A Companhia de Jesus merece pelo menos um ou dois parágrafos, antes de se abordar, com maiores detalhes, a vida e a obra de José de Anchieta. Por que? Pela sua importância política, apesar de se tratar de uma ordem supostamente apenas religiosa. Seu poder, logo após sua criação, aumentou tanto, a ponto de seus superiores, até os dias de hoje, serem conhecidos como “papas negros”. A nova ordem visava, originalmente, a ser uma resposta, uma arma eficaz da contra-reforma, ou seja, do movimento que visava a combater a reforma protestante promovida por Martinho Lutero na Alemanha e que se ramificou por vários países da Europa.

A Companhia de Jesus teve, talvez, sua mais eficiente atuação (claro, do ponto de vista do Vaticano), nas recém-formadas colônias da Espanha e de Portugal no Novo Mundo. Destacou-se, sobretudo, no Brasil, para onde eram, originalmente, enviados, pela Coroa Portuguesa, degredados, os que eram considerados a escória social da metrópole:  ladrões, mendigos, prostitutas, rufiões e marginais da pior espécie, tidos como irrecuperáveis. Seu papel era, pelo menos em teoria, o de converter essas pessoas, assim como os índios da colônia, à fé católica. Foram inúmeras suas rusgas principalmente com os bandeirantes paulistas, que consideravam a Companhia de Jesus uma rival política. 

No que se refere a José de Anchieta, num ponto  todos os historiadores convergem: no fato de ele ter nascido em uma família humilde e profundamente religiosa. Em 13 de julho de 1553, aos 20 anos de idade (ou seria aos 21?), já monge, embora ainda não ordenado, o jovem noviço desembarcou no Brasil, na comitiva do segundo Governador Geral, Dom Duarte da Costa, aportando nessa data em Salvador, na Bahia. Dali, a ordem enviou-o a São Vicente, onde Martim Afonso de Souza havia iniciado o plantio de cana de açúcar e formado um importante e relativamente próspero núcleo de colonização. Era um desafio imenso para aquele moço, quase menino, que revelaria virtudes que o transformariam em um mito da nossa história.

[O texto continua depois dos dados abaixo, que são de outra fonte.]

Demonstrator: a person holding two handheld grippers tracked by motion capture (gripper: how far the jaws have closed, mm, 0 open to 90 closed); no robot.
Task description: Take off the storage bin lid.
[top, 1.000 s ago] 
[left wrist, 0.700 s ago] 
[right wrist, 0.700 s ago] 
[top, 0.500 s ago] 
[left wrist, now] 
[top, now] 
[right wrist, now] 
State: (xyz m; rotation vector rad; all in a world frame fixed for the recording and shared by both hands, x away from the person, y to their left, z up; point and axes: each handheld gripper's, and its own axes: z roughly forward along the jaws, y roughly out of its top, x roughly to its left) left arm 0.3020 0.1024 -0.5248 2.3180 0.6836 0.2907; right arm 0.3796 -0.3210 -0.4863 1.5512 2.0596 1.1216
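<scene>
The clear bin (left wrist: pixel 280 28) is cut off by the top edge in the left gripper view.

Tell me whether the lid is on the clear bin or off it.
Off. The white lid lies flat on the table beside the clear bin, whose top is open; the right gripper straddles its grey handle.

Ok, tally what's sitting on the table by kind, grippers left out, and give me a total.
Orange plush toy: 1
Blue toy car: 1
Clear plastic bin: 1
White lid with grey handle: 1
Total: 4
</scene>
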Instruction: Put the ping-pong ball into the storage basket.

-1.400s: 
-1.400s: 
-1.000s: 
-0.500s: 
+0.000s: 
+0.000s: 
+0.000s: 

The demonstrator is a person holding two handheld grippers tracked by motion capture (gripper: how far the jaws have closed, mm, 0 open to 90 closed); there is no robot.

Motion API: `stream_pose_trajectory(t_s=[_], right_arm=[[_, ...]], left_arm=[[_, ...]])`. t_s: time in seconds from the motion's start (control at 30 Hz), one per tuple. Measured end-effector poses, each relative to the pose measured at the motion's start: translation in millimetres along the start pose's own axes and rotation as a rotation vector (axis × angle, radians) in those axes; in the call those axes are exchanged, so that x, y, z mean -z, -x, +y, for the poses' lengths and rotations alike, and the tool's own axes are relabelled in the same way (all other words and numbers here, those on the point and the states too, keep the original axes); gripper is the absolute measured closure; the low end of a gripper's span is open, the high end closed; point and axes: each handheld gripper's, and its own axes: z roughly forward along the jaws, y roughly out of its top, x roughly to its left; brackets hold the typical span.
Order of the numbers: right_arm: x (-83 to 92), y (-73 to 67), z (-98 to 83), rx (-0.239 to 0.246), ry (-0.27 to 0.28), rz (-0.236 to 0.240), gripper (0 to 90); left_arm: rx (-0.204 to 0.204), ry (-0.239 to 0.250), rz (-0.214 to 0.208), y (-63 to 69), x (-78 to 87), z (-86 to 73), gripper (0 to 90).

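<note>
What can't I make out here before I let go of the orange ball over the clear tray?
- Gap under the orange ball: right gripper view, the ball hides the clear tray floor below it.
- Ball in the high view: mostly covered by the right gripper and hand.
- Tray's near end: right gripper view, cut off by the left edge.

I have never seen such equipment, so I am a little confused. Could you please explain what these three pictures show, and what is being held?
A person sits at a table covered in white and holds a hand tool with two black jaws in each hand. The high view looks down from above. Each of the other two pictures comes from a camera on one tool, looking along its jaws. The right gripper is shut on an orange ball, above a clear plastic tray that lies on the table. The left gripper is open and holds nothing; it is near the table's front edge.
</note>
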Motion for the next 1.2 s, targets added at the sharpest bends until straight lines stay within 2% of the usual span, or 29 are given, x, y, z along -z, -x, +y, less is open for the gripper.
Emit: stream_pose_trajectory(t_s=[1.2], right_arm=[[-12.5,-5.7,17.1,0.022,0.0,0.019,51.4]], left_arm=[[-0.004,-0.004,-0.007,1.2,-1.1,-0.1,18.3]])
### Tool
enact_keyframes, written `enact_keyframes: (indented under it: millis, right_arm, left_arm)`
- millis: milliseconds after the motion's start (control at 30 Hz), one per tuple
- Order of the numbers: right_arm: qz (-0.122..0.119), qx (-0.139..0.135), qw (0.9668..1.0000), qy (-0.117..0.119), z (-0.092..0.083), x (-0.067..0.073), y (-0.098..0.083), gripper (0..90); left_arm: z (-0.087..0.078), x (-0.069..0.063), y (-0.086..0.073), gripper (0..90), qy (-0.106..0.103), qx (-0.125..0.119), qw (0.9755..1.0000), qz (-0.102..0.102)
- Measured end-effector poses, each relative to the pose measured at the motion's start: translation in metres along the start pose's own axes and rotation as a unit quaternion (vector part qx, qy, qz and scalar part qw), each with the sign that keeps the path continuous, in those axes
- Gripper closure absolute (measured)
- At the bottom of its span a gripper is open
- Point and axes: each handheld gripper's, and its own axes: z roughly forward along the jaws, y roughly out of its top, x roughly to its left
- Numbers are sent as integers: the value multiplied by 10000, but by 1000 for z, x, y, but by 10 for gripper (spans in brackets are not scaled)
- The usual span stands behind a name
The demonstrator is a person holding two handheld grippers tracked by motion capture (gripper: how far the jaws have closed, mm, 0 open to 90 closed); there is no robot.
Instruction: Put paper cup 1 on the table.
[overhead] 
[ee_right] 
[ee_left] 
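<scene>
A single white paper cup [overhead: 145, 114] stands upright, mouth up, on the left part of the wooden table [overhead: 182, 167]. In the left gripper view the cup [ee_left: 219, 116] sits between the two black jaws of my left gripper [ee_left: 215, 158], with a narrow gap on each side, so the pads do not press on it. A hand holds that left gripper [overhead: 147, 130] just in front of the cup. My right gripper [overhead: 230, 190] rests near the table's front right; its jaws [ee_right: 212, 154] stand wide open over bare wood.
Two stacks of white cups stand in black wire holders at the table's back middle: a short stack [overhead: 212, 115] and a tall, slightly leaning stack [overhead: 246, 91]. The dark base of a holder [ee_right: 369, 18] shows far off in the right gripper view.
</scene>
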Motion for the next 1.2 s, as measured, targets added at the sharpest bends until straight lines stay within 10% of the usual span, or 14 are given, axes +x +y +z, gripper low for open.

Quando desembarcou nesta então vasta e praticamente inexplorada colônia portuguesa, um “deserto verde” sem fim, praticamente o maior dessa natureza do Planeta, que em menos de quatro séculos viria a se transformar no Brasil independente, o jovem monge, praticamente adolescente, havia recém se licenciado pela tradicional Universidade de Coimbra, grande pólo, na ocasião, de elevados ideais humanísticos da Europa, onde ingressou em 1548, aprofundando-se nas disciplinas Dialética, Filosofia, Letras, Latim e Vernáculo. Por ocasião do seu desembarque na Bahia, fazia, apenas, dois anos que Anchieta integrava a Companhia de Jesus, ordem em que ingressou em 1551.

É sobre essa figura fascinante e lendária (sobre a qual já escrevi dois ensaios que, admito, são inconclusivos pelas razões já expostas) que me proponho a refletir com vocês, provavelmente sem muito rigor científico (talvez sem nenhum), mas ressaltando, sobretudo, suas características mais notáveis: grande espírito empreendedor, elogiável capacidade de iniciativa, natural talento diplomático e, sobretudo, fé. Foram estas as virtudes que o levaram a participar, de uma forma ou de outra, da fundação das que hoje são as duas maiores e mais importantes metrópoles brasileiras: São Paulo e Rio de Janeiro.